__SUPPLIED RECORDS__
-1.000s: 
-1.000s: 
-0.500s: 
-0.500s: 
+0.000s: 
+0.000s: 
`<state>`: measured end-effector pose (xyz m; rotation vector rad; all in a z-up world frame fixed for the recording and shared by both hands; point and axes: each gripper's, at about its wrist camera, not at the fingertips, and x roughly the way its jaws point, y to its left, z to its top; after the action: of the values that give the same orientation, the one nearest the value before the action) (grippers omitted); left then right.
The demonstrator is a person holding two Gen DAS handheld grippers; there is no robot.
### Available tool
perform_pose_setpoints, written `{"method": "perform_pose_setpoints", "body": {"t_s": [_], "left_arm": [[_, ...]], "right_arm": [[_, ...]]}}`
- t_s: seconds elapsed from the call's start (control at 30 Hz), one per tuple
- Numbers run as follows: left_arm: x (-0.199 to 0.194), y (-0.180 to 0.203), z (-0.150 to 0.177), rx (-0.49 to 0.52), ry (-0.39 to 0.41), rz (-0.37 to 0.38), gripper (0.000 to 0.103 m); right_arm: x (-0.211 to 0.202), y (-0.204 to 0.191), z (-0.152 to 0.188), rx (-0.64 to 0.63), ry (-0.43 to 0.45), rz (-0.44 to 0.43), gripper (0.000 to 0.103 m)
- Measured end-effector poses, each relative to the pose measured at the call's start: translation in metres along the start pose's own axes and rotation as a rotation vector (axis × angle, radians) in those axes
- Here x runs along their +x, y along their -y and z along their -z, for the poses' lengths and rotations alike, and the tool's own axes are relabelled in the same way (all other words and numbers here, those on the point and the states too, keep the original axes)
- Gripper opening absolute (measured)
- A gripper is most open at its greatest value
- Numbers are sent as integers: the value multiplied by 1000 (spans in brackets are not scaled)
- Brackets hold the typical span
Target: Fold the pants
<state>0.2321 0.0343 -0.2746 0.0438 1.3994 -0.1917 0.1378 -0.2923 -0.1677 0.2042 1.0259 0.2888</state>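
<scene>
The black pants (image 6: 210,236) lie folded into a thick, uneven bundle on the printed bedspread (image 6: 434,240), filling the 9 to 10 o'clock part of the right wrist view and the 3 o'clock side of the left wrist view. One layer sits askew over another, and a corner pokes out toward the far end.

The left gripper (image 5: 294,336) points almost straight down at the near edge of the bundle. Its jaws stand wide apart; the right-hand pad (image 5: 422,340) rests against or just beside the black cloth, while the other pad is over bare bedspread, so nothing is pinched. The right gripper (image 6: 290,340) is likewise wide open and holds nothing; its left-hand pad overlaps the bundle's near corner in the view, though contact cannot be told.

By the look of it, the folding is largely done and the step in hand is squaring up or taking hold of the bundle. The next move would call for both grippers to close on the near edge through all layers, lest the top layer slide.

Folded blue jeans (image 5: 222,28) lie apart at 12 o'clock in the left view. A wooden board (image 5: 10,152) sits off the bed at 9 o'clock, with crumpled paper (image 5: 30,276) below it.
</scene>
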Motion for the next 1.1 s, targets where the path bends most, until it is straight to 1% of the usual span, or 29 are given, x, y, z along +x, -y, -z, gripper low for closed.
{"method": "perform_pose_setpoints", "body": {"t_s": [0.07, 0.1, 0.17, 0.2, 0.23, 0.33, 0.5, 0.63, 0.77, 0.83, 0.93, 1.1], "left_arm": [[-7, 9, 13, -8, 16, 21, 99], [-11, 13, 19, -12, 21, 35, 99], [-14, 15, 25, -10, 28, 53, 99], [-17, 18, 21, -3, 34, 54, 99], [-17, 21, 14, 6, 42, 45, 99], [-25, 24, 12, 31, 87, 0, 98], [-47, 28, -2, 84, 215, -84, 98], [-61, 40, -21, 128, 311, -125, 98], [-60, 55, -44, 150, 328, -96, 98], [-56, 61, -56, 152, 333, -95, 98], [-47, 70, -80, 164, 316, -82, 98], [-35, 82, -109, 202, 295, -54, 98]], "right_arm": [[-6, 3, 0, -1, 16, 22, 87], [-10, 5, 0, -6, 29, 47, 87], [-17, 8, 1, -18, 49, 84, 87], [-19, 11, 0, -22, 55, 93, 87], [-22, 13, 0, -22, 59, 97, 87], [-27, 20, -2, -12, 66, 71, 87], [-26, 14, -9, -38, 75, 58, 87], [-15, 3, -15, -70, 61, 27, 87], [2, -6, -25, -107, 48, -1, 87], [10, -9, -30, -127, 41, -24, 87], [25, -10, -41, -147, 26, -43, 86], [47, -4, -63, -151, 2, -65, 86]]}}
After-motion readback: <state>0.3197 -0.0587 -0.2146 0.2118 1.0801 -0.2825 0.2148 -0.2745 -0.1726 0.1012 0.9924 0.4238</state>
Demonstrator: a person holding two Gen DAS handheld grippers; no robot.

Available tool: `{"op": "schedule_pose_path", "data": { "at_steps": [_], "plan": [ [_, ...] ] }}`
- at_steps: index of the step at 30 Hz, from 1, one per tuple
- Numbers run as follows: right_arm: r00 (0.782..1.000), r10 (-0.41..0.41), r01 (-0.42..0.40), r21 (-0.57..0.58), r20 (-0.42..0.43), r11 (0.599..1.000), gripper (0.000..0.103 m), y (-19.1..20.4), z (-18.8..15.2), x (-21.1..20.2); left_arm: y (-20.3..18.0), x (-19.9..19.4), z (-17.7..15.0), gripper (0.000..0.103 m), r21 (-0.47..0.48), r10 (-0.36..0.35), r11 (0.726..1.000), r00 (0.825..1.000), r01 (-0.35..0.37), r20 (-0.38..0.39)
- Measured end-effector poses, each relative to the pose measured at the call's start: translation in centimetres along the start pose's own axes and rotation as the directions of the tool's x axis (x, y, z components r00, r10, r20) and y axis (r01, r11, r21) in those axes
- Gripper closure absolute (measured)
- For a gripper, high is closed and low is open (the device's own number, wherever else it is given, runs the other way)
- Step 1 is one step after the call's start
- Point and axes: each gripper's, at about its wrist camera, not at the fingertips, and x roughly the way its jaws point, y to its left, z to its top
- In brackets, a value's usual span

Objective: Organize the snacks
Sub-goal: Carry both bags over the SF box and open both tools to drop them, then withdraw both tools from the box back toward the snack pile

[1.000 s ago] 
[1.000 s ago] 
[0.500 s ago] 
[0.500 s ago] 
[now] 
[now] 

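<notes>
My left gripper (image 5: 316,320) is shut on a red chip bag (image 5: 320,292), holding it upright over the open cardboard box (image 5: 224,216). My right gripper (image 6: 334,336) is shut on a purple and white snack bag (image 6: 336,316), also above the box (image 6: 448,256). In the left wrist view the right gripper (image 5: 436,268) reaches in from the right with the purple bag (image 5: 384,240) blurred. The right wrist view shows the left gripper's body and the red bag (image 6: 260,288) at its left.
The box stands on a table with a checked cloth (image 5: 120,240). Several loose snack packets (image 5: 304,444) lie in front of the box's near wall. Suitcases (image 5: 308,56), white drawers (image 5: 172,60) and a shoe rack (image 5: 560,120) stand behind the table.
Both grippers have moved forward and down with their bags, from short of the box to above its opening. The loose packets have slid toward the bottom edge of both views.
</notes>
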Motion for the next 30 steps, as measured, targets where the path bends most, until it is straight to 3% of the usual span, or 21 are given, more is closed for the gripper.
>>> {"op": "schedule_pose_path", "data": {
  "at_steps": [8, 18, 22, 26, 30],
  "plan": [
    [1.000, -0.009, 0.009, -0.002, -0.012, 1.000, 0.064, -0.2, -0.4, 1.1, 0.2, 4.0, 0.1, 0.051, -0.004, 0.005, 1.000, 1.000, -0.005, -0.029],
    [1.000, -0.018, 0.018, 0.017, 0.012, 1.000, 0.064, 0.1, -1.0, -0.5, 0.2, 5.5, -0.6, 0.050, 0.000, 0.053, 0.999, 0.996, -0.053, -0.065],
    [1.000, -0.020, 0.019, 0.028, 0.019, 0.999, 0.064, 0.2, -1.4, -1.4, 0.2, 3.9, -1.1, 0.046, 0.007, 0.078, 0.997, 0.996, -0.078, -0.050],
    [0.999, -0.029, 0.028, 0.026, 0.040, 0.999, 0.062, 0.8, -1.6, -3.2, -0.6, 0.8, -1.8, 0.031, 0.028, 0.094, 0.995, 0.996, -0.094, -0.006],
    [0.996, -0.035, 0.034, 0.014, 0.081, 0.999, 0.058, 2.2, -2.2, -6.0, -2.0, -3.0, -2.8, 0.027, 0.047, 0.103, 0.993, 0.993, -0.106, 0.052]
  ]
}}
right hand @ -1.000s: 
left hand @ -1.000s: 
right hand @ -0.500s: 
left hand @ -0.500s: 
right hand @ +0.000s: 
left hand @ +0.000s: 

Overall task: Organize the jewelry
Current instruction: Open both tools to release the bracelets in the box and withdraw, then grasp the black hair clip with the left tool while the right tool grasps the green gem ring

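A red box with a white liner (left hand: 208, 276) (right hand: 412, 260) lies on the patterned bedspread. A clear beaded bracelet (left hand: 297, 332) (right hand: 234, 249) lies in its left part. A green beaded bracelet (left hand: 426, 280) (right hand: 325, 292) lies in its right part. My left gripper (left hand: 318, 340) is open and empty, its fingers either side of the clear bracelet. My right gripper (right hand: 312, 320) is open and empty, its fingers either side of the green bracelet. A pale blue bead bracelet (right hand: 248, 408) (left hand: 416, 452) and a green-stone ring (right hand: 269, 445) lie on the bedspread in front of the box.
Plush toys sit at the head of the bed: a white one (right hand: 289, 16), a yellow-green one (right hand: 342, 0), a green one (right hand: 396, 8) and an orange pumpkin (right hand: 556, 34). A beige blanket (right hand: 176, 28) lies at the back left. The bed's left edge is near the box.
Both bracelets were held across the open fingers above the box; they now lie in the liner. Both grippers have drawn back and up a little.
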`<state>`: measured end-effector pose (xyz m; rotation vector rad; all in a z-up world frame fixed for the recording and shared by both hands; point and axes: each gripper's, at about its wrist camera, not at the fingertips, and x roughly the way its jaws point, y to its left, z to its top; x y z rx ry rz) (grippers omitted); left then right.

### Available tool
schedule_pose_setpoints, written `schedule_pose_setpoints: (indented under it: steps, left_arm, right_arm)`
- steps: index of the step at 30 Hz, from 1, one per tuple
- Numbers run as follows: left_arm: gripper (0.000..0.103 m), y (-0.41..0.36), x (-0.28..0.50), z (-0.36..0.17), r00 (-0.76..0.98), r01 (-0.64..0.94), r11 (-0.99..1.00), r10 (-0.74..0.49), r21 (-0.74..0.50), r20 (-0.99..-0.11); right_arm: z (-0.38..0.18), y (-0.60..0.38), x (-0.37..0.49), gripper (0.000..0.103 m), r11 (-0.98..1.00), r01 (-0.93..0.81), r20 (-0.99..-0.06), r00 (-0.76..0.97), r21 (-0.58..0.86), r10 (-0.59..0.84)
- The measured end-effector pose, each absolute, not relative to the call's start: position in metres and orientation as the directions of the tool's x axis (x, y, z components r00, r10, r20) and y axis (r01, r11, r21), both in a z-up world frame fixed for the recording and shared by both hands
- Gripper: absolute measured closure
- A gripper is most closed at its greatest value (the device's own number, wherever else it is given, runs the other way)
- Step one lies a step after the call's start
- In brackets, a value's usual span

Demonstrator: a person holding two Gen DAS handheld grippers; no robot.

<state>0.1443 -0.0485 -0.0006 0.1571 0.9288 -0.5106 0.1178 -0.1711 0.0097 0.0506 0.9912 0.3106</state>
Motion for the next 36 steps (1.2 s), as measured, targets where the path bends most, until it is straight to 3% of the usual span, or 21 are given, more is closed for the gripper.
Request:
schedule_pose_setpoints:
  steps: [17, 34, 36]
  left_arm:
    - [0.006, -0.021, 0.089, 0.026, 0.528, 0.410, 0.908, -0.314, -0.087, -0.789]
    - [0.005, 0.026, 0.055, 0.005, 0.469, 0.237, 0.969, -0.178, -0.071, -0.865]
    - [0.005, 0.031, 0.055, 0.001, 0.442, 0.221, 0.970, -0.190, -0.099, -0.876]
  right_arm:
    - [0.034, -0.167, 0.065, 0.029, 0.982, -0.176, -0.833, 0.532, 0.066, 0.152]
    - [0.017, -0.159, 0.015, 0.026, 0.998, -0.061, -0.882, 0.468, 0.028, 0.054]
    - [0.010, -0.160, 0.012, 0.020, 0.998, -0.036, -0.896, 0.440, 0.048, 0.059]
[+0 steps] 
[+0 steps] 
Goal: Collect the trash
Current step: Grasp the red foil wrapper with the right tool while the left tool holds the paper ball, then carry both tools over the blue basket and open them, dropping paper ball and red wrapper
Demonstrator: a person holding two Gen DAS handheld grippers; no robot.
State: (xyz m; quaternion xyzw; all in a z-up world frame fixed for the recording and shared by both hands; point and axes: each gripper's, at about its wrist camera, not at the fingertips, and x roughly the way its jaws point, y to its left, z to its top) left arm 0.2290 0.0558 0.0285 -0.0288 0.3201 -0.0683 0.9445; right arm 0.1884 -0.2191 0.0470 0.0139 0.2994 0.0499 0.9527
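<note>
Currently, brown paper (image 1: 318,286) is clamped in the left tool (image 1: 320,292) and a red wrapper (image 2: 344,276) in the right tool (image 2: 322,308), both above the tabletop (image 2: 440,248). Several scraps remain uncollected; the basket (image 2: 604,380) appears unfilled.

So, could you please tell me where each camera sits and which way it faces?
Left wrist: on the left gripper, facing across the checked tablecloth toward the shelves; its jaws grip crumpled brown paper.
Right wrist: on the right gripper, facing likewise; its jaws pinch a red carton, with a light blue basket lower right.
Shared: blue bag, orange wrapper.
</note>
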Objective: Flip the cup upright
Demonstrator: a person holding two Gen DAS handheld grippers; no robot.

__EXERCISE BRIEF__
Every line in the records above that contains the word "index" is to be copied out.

__COMPLETED EXERCISE__
- at_steps: index of the step at 30 Hz, from 1, one per tuple
- steps: index of the step at 30 Hz, from 1, one per tuple

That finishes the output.